Tuesday, February 25, 2014

Recent and (not so) Recent Art Happenings

I think I need an intern. Preferably one who possesses a Masters in marketing. Recently it seems I haven't had the time to update much of anything besides the occasional instagram post, and hence I am sending this tragically belated novel of a catch-up email.

Last year finished out with a wonderful bang, and I had the honor of traveling to Art Basel Week in Miami with Hashimoto Contemporary. I brought along four works which were shown at the Scope Art Fair on the dazzling sand (literally) of Miami beach. 

Drawings by Joel Daniel Phillips at Scope Art Fair, Miami

The show was a wonderful success, and I was ecstatic to hear that my works were sold out as I stepped onto the plane back to San Francisco halfway through the fair week. It was an incredible experience seeing so much of international art world in one place. Having the ability to gain a bird's-eye view of what is currently happening in contemporary art was equal parts inspiring and intimidating.

Inline image 3

I created two life-size works for the show, in addition two 18x24" portraits. The works are continuing my ongoing body of work 'No Regrets in Life'. I particularly enjoyed drawing my second portrait of Spaceman O.T. (on the far right), a recurring subject who has begun to spread his fabulous cult of personality outside of my immediate neighborhood. If you venture through the Tenderloin or Mid-Market neighborhoods soon, be on the lookout for a gruff, wheelchair-bound gentleman with a motorcycle helmet doing something completely contrary to your expectations. These activities include, but are not limited to, directing rush-hour traffic with a rape whistle and sweeping the sidewalk while simultaneously making light-saber noises and humming the Star Wars Theme.

Robert with a Horse.
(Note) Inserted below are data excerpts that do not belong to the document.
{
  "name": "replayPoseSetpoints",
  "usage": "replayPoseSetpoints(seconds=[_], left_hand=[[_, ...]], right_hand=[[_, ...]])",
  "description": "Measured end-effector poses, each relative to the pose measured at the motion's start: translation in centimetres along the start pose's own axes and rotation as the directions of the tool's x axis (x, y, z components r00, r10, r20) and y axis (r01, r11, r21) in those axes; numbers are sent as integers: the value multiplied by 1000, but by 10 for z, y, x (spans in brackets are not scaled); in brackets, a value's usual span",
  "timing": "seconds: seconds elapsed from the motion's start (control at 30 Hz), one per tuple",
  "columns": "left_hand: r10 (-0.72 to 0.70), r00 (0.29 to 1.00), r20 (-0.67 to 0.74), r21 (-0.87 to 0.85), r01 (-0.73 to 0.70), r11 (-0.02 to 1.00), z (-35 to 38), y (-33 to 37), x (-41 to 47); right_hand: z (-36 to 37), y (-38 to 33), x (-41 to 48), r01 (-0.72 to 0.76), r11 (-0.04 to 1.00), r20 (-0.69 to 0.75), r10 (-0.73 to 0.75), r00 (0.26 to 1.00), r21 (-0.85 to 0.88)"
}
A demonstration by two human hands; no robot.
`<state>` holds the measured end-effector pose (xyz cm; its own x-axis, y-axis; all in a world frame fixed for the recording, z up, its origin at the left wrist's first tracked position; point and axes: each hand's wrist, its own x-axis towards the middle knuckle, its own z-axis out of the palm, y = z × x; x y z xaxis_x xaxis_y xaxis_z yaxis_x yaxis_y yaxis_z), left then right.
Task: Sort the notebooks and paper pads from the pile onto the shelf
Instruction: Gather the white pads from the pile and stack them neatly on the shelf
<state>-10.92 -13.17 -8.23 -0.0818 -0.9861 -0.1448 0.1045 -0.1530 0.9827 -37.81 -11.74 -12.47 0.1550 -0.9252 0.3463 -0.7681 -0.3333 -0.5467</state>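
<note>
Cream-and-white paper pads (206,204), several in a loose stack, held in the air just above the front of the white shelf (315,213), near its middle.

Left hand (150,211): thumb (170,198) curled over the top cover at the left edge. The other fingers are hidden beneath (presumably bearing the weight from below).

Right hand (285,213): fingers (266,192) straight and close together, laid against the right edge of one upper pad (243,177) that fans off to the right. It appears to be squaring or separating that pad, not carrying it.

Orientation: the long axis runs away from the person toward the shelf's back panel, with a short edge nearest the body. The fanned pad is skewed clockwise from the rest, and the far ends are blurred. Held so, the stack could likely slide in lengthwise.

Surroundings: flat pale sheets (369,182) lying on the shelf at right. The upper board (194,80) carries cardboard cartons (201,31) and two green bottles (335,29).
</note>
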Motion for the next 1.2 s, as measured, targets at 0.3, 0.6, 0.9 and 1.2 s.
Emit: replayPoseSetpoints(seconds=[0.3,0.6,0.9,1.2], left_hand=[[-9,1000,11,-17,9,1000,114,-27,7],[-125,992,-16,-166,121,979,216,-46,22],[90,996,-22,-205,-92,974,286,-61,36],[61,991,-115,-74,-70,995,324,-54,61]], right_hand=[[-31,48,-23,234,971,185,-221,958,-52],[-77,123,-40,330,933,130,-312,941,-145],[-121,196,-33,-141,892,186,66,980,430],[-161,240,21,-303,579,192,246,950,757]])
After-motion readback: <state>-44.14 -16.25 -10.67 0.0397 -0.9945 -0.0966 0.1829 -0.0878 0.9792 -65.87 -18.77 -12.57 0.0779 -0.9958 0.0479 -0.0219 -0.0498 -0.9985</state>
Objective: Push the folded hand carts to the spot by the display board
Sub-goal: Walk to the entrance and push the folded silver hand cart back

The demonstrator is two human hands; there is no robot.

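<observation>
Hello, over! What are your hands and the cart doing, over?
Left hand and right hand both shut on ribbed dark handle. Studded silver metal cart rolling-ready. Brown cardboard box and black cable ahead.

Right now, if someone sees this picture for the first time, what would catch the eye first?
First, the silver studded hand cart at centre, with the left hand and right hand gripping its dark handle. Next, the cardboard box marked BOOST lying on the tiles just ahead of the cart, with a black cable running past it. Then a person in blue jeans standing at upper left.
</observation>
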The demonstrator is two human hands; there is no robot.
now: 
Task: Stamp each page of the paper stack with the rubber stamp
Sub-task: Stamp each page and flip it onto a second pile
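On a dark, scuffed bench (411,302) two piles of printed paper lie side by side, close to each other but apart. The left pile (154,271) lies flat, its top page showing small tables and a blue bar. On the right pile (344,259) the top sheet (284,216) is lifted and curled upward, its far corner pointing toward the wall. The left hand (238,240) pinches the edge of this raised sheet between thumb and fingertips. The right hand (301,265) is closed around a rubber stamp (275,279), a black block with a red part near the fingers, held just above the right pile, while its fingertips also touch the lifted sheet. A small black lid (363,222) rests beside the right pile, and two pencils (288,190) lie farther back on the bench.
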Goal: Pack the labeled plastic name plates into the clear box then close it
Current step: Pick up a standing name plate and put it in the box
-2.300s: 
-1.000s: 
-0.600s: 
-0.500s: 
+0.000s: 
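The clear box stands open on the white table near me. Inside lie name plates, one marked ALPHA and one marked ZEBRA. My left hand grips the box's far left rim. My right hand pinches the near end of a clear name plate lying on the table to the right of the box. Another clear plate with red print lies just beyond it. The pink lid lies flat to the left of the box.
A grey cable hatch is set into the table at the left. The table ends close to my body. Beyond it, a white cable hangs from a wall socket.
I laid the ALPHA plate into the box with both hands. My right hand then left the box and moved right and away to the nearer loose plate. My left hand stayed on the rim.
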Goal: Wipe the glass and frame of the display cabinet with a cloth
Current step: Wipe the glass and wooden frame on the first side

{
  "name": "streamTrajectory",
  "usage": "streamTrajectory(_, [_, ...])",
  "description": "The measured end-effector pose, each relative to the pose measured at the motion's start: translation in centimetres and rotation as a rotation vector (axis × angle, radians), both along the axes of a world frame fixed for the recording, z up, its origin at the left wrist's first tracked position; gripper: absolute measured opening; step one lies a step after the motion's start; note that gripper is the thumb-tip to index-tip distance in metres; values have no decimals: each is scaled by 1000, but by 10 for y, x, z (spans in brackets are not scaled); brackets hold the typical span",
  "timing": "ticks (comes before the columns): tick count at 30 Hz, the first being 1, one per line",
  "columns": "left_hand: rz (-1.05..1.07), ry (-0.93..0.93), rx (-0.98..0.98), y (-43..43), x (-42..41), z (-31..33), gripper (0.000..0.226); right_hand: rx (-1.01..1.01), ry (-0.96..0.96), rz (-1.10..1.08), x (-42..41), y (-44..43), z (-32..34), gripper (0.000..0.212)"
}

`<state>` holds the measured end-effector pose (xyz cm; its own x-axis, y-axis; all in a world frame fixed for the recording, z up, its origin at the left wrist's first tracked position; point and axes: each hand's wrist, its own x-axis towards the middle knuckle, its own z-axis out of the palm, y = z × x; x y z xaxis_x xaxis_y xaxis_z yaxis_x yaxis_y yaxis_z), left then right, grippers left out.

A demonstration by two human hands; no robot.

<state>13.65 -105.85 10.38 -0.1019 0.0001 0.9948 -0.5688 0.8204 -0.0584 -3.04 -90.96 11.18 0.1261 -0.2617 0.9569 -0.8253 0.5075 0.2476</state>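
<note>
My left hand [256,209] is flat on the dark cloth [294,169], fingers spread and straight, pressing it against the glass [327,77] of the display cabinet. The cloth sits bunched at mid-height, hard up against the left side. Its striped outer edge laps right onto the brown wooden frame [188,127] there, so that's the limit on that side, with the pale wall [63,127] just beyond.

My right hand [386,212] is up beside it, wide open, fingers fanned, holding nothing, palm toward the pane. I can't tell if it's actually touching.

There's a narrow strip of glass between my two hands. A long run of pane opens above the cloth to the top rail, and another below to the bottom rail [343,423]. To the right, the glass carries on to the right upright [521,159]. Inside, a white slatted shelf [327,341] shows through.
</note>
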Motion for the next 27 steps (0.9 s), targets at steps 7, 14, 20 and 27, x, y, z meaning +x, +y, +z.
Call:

Charcoal and Graphite Drawing on Paper by Joel Daniel Phillips
Robert with a Horse, 100"x72", Charcoal and Graphite on Paper, 2014, Private Commission

The months since Basel have been mostly filled with commissioned work. More than a year ago I was sitting on a milk crate talking to my friend Robert. In the midst of the conversation he paused, pointed over my shoulder to the downtown San Francisco sidewalk, and asked: "do you see that horse?" At that exact moment the unforgettable scent of alfalfa struck my nose. I turned, impossibly expecting that there would somehow be a horse on the busy sidewalk at the corner of 6th and Mission.

I didn't see one, but I'm still not sure whose sense of reality was correct. I've been wanting to make a drawing of Robert with a horse ever since I had this experience. A huge thanks to the collectors for their generous enabling this exploration of perception, imagination and reality.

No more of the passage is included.